Nice house (and car).  I wonder if he does anything else for a living (on the side)?


----------



## fufu (Dec 9, 2006)

I've seen this guy on Mtv. He seems like a cool well-spoken guy.


----------



## fufu (Dec 9, 2006)

P-funk said:


> Nice house (and car).  I wonder if he does anything else for a living (on the side)?



I think he does motivational speaking at schools.


----------



## Arnold (Dec 9, 2006)

P-funk said:


> Nice house (and car).  I wonder if he does anything else for a living (on the side)?



I think so because a few times he said "when I get home from work"? It sounded like he had some type of "day job". 

Although now that he is a pro and sponsored by Biotest and maybe others he could probably live off of just bodybuilding.


----------



## fufu (Dec 9, 2006)

Prince said:


> I think so because a few times he said "when I get home from work"? It sounded like he had some type of "day job".
> 
> Although now that he is a pro and sponsored by Biotest and maybe others he could probably live off of just bodybuilding.



Probably made a good chunk of money name dropping Biotest several times. I don't look down at him at all though, those guys gotta do what they gotta do to make money. 

If he an IFBB pro? Or some other federation?


----------



## Arnold (Dec 9, 2006)

he is an IFBB pro.


----------



## Spud (Dec 9, 2006)

Awesome!

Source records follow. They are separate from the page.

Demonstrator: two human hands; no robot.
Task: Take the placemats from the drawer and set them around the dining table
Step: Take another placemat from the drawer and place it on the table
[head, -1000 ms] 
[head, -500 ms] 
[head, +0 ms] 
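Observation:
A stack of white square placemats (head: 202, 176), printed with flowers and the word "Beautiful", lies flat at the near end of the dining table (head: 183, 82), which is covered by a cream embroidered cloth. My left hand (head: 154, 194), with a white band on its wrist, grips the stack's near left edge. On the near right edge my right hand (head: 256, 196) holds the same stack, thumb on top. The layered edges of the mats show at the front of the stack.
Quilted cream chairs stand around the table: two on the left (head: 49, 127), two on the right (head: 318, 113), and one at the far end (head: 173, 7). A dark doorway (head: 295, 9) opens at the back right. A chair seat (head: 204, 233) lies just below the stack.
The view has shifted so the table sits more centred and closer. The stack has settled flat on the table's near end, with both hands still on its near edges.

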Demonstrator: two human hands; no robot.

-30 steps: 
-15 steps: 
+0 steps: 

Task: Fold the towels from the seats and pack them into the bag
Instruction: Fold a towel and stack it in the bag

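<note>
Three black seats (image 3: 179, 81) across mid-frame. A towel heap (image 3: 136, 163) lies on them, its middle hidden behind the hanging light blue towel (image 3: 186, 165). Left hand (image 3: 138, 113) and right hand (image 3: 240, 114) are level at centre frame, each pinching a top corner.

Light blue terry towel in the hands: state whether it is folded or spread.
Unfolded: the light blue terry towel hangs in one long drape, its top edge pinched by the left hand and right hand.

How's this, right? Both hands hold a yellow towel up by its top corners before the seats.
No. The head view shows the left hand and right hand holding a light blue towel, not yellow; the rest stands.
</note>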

A (half) asian bodybuilder!


----------



## Arnold (Dec 9, 2006)

not sure about now, but for the majority of his career he was all natural, I like him.


----------



## Mudge (Dec 9, 2006)

He claims to be natural and has for some time. All of these guys "work," they sign autographs and mail stuff out and such, that is what they usually refer to when they are "at the office."


----------



## Arnold (Dec 10, 2006)

right, at least that is true for the "top pros", he made it sound like he had a day job.


----------



## Mudge (Dec 10, 2006)

you could be right, I don't know much about him other than thinking he is pretty likely full of shit about being natural


----------



## Tatyana (Dec 11, 2006)

I met him at Titan 2006. He was a really nice guy


x
x
x

T


----------



## Arnold (Dec 11, 2006)

Mudge said:


> He claims to be natural and has for some time. All of these guys "work," they sign autographs and mail stuff out and such, that is what they usually refer to when they are "at the office."



I believe that he _was_ natural, past tense.


----------



## Mudge (Dec 11, 2006)

So was Dorian, past tense


----------



## fufu (Dec 11, 2006)

Mudge said:


> So was Dorian, past tense



Actually, he was created and born synthetically in a lab by an alien race far superior to our own.


----------



## fufu (Dec 11, 2006)

Maybe with Stan becoming a pro, and Ben Weider retiring, there will be a change in the judging and people with the physiques such as Stan's could be top contendors for the Olympia???......nah.

I don't even think that is a sentence, but you get the idea.


----------



## Richie1888 (Dec 12, 2006)

fufu said:


> Maybe with Stan becoming a pro, and Ben Weider retiring, there will be a change in the judging and people with the physiques such as Stan's could be top contendors for the Olympia???......nah.
> 
> I don't even think that is a sentence, but you get the idea.




im glad someone does


----------



## fufu (Dec 12, 2006)

Richie1888 said:


> im glad someone does



Bugger off, eh mate!


----------



## Richie1888 (Dec 12, 2006)

fufu said:


> Bugger off, eh mate!



screw you cat !


----------